I’m never wrong, except when I’m disagreeing with my wife. Okay, fine, I admit that I’m often wrong and I’m not always the quickest to acknowledge when I’m wrong. Recently I watched Julia Galef’s TEDx talk on why we think we’re right — even when we’re wrong. It turns out when I struggle to see or admit that I am wrong, I am often encountering what social scientists call “motivated reasoning.” Galef explains that motivated reasoning refers to how our Â “unconscious motivations, our desires, and fears, shape the way we interpret information.” In other words, we are rarely fully disinterested and impartial in the face of new data. Galef explains that “some information, some ideas, feel like our allies. We want them to win. We want to defend them. And other information or ideas are the enemies, and we want to shoot them down.”
Often how we respond to new information can be traced back to our mindsets and how open we are too different perspectives. Galef describes these mindsets using two metaphors:
So I’d like you to imagine for a moment that you’re a soldier in the heat of battle. Maybe you’re a Roman foot soldier or a medieval archer or maybe you’re a Zulu warrior. Regardless of your time and place, there are some things that are constant. Your adrenaline is elevated, and your actions are stemming from these deeply ingrained reflexes, reflexes rooted in a need to protect yourself and your side and to defeat the enemy.
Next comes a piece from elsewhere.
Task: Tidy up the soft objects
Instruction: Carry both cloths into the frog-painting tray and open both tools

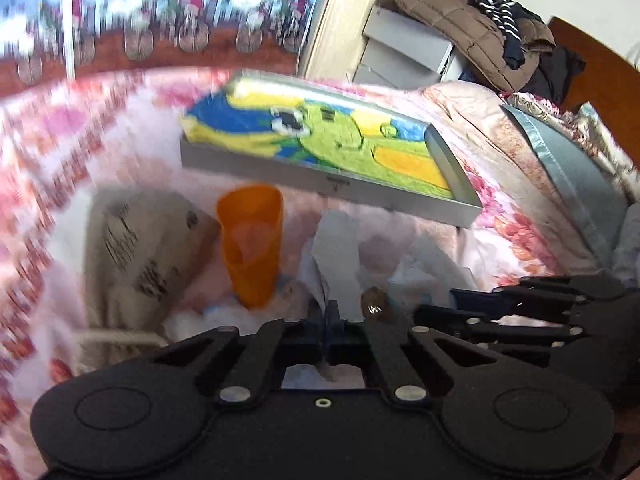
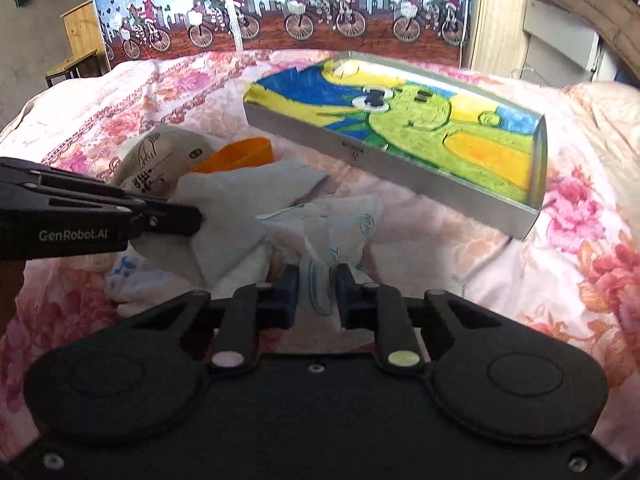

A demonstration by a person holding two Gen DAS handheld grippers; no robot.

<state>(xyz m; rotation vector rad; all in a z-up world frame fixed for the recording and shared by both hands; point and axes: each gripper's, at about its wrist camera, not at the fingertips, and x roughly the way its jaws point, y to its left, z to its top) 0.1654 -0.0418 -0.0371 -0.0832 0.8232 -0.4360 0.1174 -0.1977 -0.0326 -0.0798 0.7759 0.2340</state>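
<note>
On the floral bedspread lies a grey tray (image 2: 400, 176) lined with a green, yellow and blue cartoon towel (image 2: 424, 120); it also shows in the left wrist view (image 1: 320, 184). My left gripper (image 1: 326, 312) is shut on a grey cloth (image 1: 336, 256), which also shows in the right wrist view (image 2: 240, 208). My right gripper (image 2: 316, 296) is shut on a white cloth with blue print (image 2: 324, 248). A beige printed soft item (image 2: 168, 156) and an orange cup (image 1: 252, 240) lie beside them.
A bicycle-pattern backdrop (image 2: 280, 4) stands behind the bed. Brown and striped clothes (image 1: 472, 20) hang over a grey unit at the right. Folded bedding (image 1: 568, 168) lies at the bed's right edge. A wooden stool (image 2: 80, 52) stands far left.
</note>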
So now, I’d like you to imagine playing a very different role, that of the scout. The scout’s job is not to attack or defend. The scout’s job is to understand. The scout is the one going out, mapping the terrain, identifying potential obstacles. And the scout may hope to learn that, say, there’s a bridge in a convenient location across a river. But above all, the scout wants to know what’s really there, as accurately as possible.
In order to cultivate the scout mentality, we need to change the way we feel. While that might not be the most intuitive advice, our gut reactions and even our ability to reason are conditioned with the more immediate emotional reactions we have. Galef explains that in order to learn to be like scouts, “we need to learn how to feel proud instead of ashamed when we notice we might have been wrong about something. We need to learn how to feel intrigued instead of defensive when we encounter some information that contradicts our beliefs.” To me, that sounds like we also need a healthy dose of humility, and maybe even the humor to laugh at our mistakes, which will let us truly become lifelong learners.